\(\newcommand{L}[1]{\| #1 \|}\newcommand{VL}[1]{\L{ \vec{#1} }}\newcommand{R}[1]{\operatorname{Re}\,(#1)}\newcommand{I}[1]{\operatorname{Im}\, (#1)}\)

Find the arteries solution

>>> #: Our usual imports
>>> import numpy as np  # Python array library
>>> import matplotlib.pyplot as plt  # Python plotting library

The major arteries in a T1 MRI image often have high signal (white when displaying in gray-scale).

Our task is to see if we can pick out the courses of the vertebral, basilar and carotid arteries on this image.

The image is ds107_sub001_highres.nii. Download ds107_sub001_highres.nii to your working directory.

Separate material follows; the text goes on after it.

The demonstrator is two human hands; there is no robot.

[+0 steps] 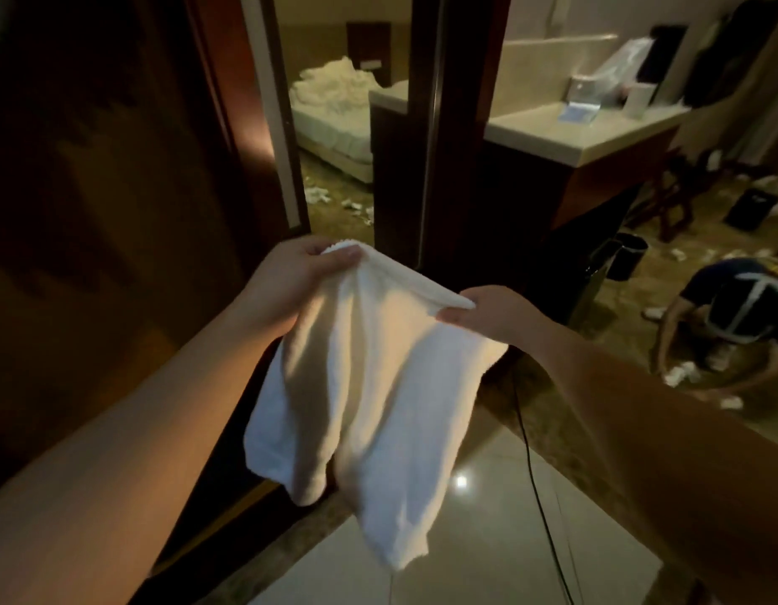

This time we are going to load the image using the nibabel library.

>>> #: Import nibabel
>>> import nibabel as nib

Try loading the image using nibabel, to make an image object. Use tab completion on nib. in IPython to see if you can fund the function you need. Go back to have a look at What is an image? if you are stuck.

>>> #- Use nibabel to load the image ds107_sub001_highres.nii
>>> #- img = ?
>>> img = nib.load('ds107_sub001_highres.nii')

Now get the image array data from the nibabel image object. Don’t forget to use tab completion on the image object if you can’t remember or don’t know the methods of the object.

>>> #- data = ?
>>> data = img.get_data()

Try plotting a few slices over the third dimension to see whether you can see the arteries. For example, if data is your image array data, then you might plot the first slice over the third dimension, you might use:

plt.imshow(data[:, :, 0], cmap='gray')

>>> #- Plotting some slices over the third dimension
>>> plt.imshow(data[:, :, 30], cmap='gray')
<...>

(png, hires.png, pdf)

Now try looking for a good threshold so that you pick up only the very high signal in the brain. A good place to start is to use plt.hist to get an idea of the spread of values within the volume and within the slice.

>>> #- Here you might try plt.hist or something else to find a threshold
>>> data_1d = data.ravel()
>>> plt.hist(data_1d, bins=100)
(...)

(png, hires.png, pdf)

Try making a binarized image with your threshold and displaying slices with that. What structures are you picking up?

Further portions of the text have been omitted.